Colin O'Flynn a écrit :
Hello,
Are you sure an Ethernet would support
periodic NAs about the potentially very large number of nodes in the
6LoWPAN network?
From RFC4861:
In such cases a node MAY send up to MAX_NEIGHBOR_ADVERTISEMENT
unsolicited Neighbor Advertisement messages to the all-nodes
multicast address.

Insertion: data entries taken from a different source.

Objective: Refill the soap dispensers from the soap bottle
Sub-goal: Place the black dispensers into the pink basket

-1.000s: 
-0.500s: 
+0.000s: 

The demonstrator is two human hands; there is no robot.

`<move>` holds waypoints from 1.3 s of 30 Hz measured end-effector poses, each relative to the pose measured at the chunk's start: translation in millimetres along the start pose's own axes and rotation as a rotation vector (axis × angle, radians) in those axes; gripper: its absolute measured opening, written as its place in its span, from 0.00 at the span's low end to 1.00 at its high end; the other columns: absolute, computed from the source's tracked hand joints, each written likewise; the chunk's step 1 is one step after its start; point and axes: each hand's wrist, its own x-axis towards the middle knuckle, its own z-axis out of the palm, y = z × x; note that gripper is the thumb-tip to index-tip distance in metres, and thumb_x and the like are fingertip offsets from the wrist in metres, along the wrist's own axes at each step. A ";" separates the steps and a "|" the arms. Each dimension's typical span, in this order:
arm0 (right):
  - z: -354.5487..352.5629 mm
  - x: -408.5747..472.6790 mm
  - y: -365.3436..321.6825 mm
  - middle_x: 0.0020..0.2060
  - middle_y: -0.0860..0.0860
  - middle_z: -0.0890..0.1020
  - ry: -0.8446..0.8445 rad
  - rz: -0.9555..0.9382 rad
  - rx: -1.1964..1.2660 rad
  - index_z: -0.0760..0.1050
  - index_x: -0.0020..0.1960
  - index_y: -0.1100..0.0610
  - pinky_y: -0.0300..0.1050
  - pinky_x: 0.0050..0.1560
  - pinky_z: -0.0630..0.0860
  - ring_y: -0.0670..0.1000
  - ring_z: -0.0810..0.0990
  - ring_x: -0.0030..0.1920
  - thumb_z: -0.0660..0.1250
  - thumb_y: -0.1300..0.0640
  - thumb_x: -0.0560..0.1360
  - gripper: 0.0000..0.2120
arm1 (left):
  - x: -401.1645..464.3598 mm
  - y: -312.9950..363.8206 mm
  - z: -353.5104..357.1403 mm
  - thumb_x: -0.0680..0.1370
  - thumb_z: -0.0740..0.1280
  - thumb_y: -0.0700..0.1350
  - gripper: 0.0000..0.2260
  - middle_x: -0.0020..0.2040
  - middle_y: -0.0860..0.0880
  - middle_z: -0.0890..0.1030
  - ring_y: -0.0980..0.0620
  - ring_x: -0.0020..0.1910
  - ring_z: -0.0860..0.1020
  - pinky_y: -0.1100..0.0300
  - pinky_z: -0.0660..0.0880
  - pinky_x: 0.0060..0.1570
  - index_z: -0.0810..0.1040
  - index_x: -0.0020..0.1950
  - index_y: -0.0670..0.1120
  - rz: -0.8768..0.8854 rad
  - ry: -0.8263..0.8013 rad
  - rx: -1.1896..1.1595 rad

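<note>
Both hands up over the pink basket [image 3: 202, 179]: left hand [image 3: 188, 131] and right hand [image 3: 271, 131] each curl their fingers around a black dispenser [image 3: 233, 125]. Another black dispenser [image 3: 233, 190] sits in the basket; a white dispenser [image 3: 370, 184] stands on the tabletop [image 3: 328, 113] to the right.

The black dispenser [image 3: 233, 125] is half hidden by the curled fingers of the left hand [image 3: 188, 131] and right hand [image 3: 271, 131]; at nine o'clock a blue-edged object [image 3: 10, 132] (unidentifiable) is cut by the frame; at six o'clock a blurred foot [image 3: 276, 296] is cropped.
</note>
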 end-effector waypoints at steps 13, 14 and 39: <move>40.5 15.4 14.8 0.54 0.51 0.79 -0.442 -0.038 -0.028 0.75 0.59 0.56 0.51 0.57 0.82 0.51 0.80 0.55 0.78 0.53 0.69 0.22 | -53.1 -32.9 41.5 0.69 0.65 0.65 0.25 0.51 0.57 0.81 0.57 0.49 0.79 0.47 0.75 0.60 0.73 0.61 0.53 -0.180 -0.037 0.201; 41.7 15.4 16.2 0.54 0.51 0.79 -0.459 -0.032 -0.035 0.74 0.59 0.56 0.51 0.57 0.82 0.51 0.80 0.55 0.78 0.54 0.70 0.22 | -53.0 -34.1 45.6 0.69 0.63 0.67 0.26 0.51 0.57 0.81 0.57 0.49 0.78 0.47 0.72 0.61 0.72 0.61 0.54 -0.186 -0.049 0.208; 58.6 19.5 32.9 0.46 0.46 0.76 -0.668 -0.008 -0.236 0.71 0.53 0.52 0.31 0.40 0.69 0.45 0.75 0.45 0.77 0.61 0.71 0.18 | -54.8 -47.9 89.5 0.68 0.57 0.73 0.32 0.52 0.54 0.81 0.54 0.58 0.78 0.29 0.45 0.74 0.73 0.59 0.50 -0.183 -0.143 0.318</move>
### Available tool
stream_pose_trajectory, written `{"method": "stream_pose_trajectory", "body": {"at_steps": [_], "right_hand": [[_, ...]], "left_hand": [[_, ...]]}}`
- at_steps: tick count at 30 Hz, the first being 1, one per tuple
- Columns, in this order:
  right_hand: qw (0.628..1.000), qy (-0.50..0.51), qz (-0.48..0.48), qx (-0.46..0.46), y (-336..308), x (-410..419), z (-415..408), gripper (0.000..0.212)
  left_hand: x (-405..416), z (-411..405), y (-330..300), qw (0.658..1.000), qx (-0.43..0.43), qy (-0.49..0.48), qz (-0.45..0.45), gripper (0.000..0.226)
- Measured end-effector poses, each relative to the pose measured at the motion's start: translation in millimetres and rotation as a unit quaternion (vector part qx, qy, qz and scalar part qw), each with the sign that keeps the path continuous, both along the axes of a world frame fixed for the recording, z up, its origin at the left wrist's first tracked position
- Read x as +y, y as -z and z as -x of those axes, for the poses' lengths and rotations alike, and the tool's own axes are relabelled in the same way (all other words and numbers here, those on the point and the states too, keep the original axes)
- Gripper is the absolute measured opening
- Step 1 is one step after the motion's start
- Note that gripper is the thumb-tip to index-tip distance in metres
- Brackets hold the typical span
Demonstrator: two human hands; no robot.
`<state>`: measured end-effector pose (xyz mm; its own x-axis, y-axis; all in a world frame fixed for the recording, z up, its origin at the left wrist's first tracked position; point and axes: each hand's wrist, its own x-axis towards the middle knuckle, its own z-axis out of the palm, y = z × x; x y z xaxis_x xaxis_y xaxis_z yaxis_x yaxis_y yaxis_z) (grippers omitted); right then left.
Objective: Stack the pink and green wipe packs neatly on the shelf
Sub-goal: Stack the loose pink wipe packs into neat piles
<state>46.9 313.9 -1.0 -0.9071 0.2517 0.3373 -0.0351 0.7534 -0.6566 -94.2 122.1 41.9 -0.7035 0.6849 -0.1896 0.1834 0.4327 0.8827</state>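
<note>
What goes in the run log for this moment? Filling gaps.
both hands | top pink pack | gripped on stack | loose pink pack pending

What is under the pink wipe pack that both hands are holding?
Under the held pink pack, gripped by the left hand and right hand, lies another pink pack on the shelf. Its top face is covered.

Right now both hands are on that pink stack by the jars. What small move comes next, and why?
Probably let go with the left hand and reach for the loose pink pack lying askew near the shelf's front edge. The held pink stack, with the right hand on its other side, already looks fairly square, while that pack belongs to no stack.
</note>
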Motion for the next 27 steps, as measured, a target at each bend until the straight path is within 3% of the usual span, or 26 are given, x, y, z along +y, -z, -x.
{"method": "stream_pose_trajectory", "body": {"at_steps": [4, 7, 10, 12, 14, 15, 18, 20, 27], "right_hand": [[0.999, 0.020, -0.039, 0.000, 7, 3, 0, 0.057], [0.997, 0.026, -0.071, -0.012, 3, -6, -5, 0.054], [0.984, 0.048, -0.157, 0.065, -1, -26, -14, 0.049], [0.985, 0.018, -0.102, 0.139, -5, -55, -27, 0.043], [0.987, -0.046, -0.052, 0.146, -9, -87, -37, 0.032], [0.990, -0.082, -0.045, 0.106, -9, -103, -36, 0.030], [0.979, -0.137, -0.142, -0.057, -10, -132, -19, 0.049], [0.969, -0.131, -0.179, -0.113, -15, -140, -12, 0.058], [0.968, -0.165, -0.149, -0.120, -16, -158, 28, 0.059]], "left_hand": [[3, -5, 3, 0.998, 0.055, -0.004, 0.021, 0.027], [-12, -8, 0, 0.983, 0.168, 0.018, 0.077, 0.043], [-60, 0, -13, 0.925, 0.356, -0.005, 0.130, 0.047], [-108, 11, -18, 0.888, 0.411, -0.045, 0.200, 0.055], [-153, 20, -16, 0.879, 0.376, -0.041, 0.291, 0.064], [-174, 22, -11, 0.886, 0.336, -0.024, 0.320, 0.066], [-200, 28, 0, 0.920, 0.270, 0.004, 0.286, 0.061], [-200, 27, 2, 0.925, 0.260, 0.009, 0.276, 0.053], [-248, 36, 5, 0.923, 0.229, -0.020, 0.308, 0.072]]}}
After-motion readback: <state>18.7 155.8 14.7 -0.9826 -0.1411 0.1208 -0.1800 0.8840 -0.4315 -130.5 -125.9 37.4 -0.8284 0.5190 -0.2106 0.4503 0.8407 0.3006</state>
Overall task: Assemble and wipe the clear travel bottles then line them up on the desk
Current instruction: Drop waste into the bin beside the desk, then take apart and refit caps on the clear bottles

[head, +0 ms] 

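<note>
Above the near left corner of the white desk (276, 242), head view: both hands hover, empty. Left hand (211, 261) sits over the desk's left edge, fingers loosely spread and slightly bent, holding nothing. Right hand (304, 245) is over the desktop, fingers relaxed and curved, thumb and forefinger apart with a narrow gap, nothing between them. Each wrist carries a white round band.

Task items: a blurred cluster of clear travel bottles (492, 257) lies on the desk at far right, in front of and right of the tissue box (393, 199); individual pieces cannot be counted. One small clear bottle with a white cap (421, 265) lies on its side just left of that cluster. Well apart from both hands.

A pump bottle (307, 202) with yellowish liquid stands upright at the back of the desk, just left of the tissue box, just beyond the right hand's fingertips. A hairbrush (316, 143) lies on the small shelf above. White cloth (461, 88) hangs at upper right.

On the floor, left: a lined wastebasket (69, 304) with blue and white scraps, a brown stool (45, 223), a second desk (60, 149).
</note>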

These advertisements MUST be separated by at
least RetransTimer seconds.
Since they are a MAY we could just not transmit any.
WEll - yes for NA, but MLD? I guess ER will _have_ to transmit at least
one MLD message for each lowpan node for which ER joins the
solicited-node IP multicast address.
There probably isn't
any advantage to sending them, as I doubt ERs will store a large enough
table of previously received NAs, but just do a NS when they need to find
something.
Ethernet uses different cables from each machine, through a hub/switch,
etc. which does scales.
ND messages would be multicast anyway, so almost everyone would see them
through a switch. Hence I don't see the difference between 10000 computers
in a local subnet and 10000 sensor nodes in a local subnet.
Well, link-layer multicast of Ethernet works good when it has good
support in switches. 10000 computers on a LAN are supposedly separated
by switches.(I didn't see a cable holding together 10000 computers).
Here you propose 10000computers proxied on a single interface of that
LAN, i.e. no switch.
Assume we are at 10Mbits/second on Ethernet, through a hub so everything is
broadcast.
NS is 24 bytes.
>
Let's add some options to bring it up to 40 bytes. Add IPv6
header for 80 bytes. Add Ethernet header for 96 bytes. Assume some overhead
for CRC, retransmission, sync, etc etc, let's say 2x overhead so I can't be
accused of underestimating: 192 bytes. 192 bytes = 1536 bits.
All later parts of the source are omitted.